Enlever la politique de cohésion de la liste des priorités de l'UE serait une erreur, bien que des changements soient nécessaires pour la rendre plus efficace, ont déclaré hier (16 février) des représentants de la présidence espagnole de l'UE et des experts régionaux.
La politique de cohésion est considérée par beaucoup – et en particulier par les autorités régionales – comme étant l'une des stratégies de l'UE.
L'avenir de cette politique a été le sujet de débat animé à Bruxelles. Plusieurs questions se posent : quel futur pour le budget alloué à la politique régionale (qui représente aujourd'hui un tiers du budget européen), les régions seront-elles impliquées dans la stratégie de l'UE pour 2020 pour la croissance et l'emploi et comment le seront-elles, et comment cette politique doit être réformée pour être plus efficace et moins chère.
De nombreux acteurs régionaux ont placé de grands espoirs dans la capacité de la présidence espagnole de l'UE (1er janvier – juin 2010) pour revigorer le débat. L'Espagne, pays fortement régionalisée, est sensible à l'importance d'un processus de prise de décision "bottom-up", et fera d'une politique de cohésion améliorée un élément central de sa présidence, selon toute logique.
Espagne : la politique de cohésion doit rester au sommet de l'agenda européen
Les Espagnols ont en effet commencé à souligner leur stratégie régionale hier (16 février).

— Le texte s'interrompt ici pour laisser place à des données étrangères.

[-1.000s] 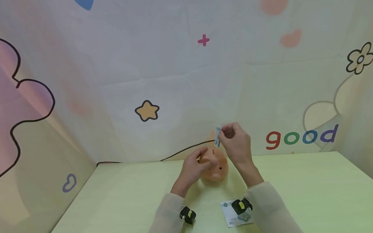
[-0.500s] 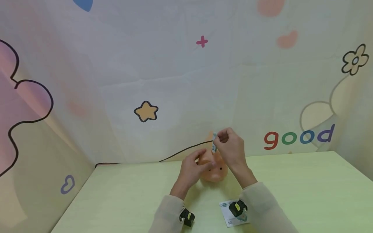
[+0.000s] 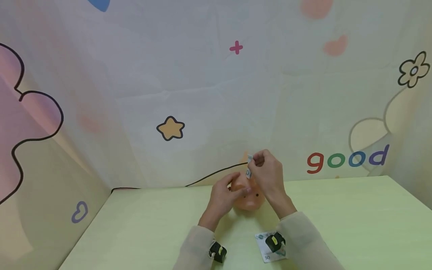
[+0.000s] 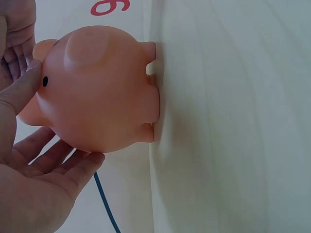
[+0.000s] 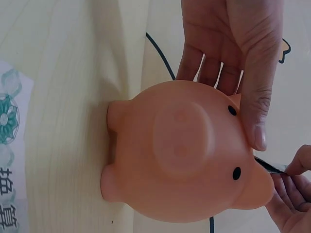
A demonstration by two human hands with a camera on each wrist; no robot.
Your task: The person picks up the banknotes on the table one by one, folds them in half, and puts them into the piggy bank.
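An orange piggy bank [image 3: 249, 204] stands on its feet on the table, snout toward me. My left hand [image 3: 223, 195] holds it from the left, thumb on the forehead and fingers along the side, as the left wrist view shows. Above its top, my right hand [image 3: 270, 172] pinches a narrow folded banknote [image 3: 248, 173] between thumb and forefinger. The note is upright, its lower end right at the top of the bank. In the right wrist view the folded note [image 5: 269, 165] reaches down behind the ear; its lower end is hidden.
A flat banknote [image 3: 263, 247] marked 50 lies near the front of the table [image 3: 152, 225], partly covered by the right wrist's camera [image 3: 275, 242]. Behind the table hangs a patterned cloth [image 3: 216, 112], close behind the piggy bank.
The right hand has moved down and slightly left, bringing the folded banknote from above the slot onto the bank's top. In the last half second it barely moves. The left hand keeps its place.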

S'exprimant lors d'une rencontre de la Conférence des régions périphériques maritimes (CRPM) à Gijón, le ministre du territoire espagnol Manuel Chaves a déclaré que ce serait une erreur pour l'UE de renoncer à faire de la politique de cohésion une priorité.
Elle devrait plutôt faire partie de la colonne vertébrale de la stratégie de l'UE pour 2020, qui va soutenir les efforts de croissance européens pour la décennie à venir.
Cependant, il s'est élevé contre l'attitude de certains Etats membres, en particulier ceux d'Europe de l'est, qui pensent que seules les régions les plus pauvres devraient bénéficier des fonds de cohésion. L'argent ne devrait pas être considérée comme un simple outil de redistribution ou d'aumône, a-t-il expliqué.
Au lieu de cela, le gouvernement espagnol de centre gauche aimerait que la politique de cohésion réformée profite à toutes les régions et devienne une force en faveur du développement durable et de l'inclusion sociale.
Ne pas limiter la politique de cohésion – l'améliorer
M. Chaves s'en est également pris aux Etats membres qui poussent pour limiter ou renationaliser la future politique de cohésion. Le ministre espagnol a averti que la présidence européenne de son pays s'opposerait fortement aux initiatives de certains gouvernements – qu'il a refusé de mentionner – qui cherchent à doubler les régions en tant que principales interlocutrices pour les fonds de cohésion.
Le commentateur régional influent Fabrizio Barca, directeur général du ministère des finances italien et auteur du Rapport Barca http://ec.europa.eu/regional_policy/policy/future/pdf/report_barca_v0306.pdf publié par la Commission en avril 2009, acquiesce.
La politique de cohésion, conçue comme une politique de développement localisée, est le seul moyen moderne pour l'UE de remplir sa tâche en faveur du développement, a affirmé M. Barca, ajoutant qu'une politique de développement pour tous les endroits de l'UE est indispensable pour l'existence même de l'UE. Ceux qui limitent l'intervention de l'UE aux Etats membres pauvres estiment à tort que la politique de cohésion est un mécanisme de redistribution financière.
Cependant, M. Barca a spécifié que la politique régionale nécessitait un changement de direction au regard de l'évaluation des résultats obtenus via des indicateurs spécifiques. Il a appelé à un renforcement du rôle de la Commission européenne.
(Avec des éléments d'EURACTIV Espagne).